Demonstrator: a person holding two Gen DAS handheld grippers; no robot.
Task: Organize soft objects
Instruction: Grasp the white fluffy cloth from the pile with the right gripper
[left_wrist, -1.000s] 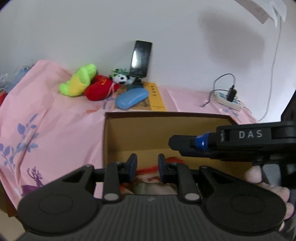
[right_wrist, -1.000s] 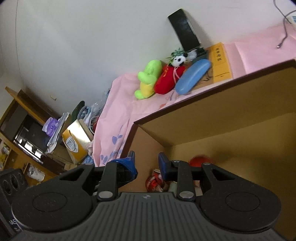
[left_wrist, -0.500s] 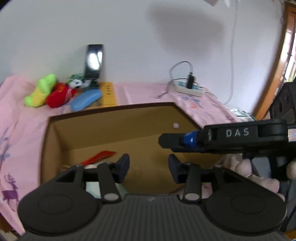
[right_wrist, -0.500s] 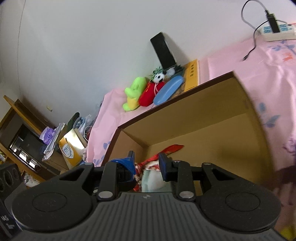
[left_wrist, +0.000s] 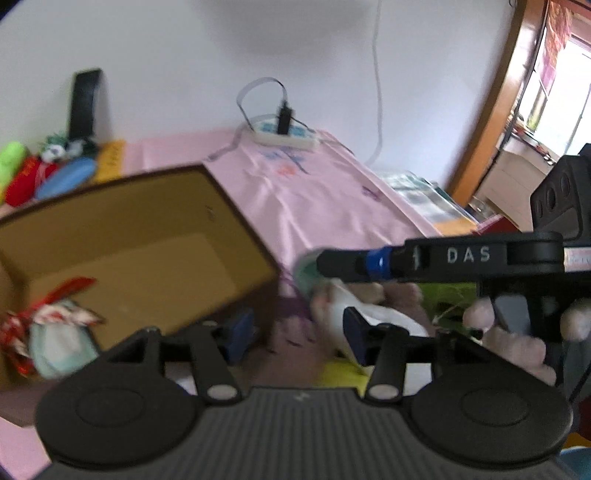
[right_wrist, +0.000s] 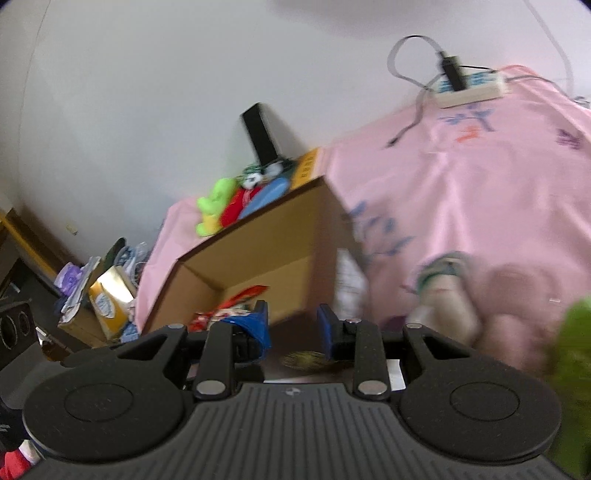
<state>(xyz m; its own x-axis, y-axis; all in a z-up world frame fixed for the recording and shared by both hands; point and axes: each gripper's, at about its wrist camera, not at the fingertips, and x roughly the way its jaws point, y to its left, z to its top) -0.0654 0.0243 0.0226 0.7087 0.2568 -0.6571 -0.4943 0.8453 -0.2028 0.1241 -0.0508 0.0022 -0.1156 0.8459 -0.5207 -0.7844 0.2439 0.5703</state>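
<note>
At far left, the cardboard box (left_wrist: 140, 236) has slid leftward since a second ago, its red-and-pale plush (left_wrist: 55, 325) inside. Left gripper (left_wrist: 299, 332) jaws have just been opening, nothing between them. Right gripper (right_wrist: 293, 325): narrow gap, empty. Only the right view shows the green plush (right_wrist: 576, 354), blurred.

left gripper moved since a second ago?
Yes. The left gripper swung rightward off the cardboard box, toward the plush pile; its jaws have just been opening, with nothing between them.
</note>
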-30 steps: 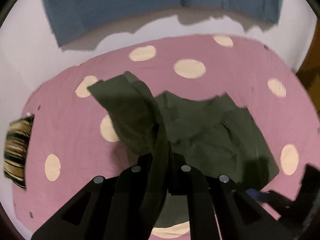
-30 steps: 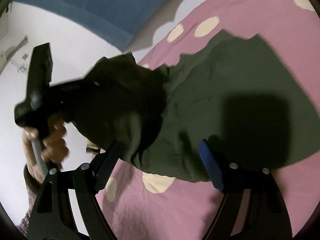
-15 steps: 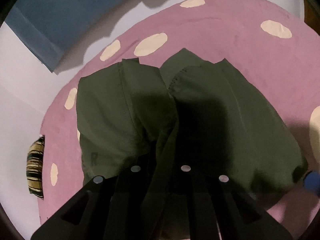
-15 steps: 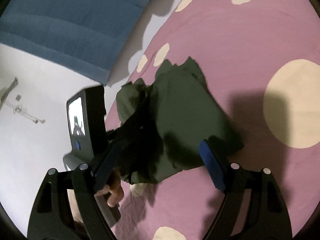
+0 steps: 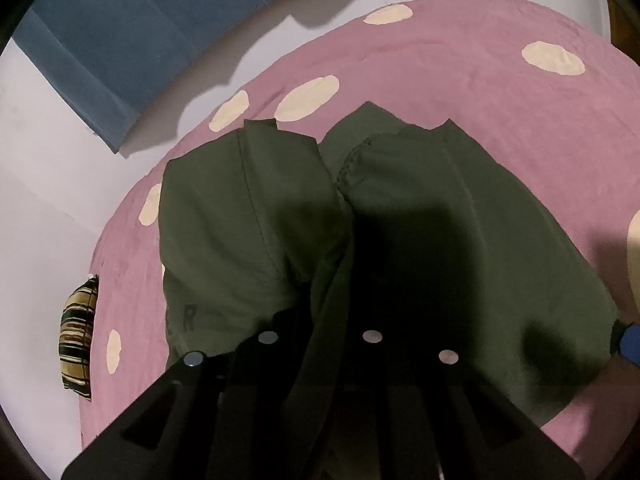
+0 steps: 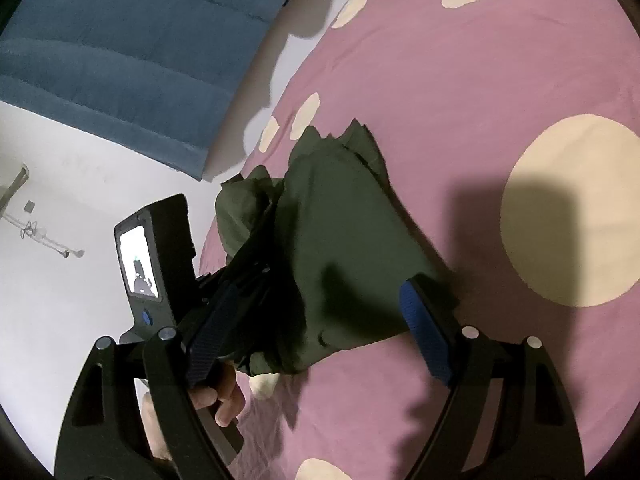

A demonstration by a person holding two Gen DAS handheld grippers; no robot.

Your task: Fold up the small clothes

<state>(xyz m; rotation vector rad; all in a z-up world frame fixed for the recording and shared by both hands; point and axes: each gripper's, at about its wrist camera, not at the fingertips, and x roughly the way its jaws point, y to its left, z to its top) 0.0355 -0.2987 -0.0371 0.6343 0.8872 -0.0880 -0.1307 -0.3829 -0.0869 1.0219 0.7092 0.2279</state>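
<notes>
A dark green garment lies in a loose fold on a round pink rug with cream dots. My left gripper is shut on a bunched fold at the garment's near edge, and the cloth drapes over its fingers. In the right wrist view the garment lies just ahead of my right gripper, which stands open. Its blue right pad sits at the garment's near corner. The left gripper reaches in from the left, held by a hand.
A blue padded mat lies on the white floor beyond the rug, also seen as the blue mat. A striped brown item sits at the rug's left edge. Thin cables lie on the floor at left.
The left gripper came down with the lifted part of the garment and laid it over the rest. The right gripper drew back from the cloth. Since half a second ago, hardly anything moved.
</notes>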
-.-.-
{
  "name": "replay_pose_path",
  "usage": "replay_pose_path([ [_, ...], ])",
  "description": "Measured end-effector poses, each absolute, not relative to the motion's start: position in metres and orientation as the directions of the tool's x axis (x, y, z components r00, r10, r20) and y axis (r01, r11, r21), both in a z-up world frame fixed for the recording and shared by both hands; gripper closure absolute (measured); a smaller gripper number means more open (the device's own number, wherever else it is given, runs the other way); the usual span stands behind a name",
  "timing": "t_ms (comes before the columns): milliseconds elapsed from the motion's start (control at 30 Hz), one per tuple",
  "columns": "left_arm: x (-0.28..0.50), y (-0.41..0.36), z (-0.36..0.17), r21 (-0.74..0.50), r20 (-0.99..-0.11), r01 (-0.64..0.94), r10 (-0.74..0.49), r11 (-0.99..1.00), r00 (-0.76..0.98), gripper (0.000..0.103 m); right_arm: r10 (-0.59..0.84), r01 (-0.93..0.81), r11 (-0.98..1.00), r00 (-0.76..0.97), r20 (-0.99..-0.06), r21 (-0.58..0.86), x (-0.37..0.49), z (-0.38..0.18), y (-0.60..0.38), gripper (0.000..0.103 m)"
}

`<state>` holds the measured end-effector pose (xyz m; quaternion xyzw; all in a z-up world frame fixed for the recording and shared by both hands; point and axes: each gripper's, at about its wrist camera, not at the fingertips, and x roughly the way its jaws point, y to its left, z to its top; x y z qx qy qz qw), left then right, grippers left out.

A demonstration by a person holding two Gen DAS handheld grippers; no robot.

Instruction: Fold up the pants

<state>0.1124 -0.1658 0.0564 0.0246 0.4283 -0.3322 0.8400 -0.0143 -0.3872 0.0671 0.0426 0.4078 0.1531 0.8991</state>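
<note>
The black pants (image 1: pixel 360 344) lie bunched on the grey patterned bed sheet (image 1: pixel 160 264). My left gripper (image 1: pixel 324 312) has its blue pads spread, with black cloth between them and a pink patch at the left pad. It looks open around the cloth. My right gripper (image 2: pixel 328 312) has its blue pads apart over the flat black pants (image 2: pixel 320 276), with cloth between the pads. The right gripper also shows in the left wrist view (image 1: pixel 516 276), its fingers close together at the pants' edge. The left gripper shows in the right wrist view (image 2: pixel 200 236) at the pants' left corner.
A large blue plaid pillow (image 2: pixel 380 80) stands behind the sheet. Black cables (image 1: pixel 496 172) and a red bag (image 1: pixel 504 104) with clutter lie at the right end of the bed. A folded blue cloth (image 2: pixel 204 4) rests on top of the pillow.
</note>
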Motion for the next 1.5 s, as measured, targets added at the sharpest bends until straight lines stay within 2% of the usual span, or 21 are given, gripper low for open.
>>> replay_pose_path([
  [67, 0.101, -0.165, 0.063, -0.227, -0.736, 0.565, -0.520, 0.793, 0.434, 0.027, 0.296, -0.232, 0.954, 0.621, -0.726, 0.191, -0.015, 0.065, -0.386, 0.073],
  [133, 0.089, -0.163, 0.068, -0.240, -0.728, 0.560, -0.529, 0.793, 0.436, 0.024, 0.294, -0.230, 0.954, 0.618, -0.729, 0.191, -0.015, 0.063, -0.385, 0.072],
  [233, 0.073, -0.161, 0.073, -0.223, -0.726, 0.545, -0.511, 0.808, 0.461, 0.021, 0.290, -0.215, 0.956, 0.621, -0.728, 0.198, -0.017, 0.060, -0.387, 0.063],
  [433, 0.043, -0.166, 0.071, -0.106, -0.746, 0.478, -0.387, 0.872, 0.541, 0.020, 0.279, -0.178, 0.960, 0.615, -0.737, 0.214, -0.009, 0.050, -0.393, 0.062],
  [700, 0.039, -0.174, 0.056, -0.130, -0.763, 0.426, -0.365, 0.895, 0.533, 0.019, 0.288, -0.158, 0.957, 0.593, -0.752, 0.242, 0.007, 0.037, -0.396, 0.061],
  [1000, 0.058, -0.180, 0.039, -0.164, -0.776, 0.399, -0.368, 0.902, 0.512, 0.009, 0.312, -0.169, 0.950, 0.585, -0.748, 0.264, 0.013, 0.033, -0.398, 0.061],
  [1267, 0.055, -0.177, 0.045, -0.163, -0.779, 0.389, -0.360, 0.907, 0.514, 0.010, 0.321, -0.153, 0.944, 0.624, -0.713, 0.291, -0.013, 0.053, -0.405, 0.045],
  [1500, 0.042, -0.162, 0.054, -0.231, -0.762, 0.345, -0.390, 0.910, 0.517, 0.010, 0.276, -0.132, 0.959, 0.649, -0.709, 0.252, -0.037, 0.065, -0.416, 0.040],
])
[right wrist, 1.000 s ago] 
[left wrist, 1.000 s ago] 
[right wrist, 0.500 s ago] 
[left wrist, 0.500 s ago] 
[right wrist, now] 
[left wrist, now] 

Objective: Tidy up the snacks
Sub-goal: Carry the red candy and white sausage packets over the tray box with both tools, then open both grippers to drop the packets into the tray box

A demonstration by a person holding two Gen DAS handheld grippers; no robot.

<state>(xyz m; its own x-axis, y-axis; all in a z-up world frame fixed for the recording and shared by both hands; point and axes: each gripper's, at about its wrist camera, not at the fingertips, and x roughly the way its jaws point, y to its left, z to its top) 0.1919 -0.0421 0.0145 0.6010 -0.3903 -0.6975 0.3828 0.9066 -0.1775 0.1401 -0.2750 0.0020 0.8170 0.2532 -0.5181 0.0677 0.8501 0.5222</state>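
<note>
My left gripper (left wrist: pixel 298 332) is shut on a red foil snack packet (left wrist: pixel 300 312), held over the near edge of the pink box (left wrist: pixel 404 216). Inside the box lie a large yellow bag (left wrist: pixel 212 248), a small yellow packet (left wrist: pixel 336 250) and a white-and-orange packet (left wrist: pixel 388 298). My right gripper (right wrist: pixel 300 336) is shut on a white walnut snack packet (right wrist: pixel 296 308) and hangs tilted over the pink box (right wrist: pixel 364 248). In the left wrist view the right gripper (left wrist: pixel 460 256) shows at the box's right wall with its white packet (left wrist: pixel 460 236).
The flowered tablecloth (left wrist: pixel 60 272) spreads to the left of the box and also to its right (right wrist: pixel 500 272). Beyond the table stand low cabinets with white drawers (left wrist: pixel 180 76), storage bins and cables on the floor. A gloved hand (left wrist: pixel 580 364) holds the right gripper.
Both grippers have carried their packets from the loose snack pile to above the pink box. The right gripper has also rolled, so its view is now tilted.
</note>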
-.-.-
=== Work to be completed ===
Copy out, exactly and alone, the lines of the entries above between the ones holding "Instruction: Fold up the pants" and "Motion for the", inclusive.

=== Written answer ===
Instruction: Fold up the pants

<state>0.1124 -0.1658 0.0564 0.0246 0.4283 -0.3322 0.8400 -0.0143 -0.3872 0.0671 0.0426 0.4078 0.1531 0.8991</state>
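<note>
The black pants (image 1: pixel 360 344) lie bunched on the grey patterned bed sheet (image 1: pixel 160 264). My left gripper (image 1: pixel 324 312) has its blue pads spread, with black cloth between them and a pink patch at the left pad. It looks open around the cloth. My right gripper (image 2: pixel 328 312) has its blue pads apart over the flat black pants (image 2: pixel 320 276), with cloth between the pads. The right gripper also shows in the left wrist view (image 1: pixel 516 276), its fingers close together at the pants' edge. The left gripper shows in the right wrist view (image 2: pixel 200 236) at the pants' left corner.
A large blue plaid pillow (image 2: pixel 380 80) stands behind the sheet. Black cables (image 1: pixel 496 172) and a red bag (image 1: pixel 504 104) with clutter lie at the right end of the bed. A folded blue cloth (image 2: pixel 204 4) rests on top of the pillow.
</note>
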Motion for the next 1.5 s, as measured, targets added at the sharpest bends until straight lines stay within 2% of the usual span, or 21 are given, gripper low for open.

The answer given here is complete.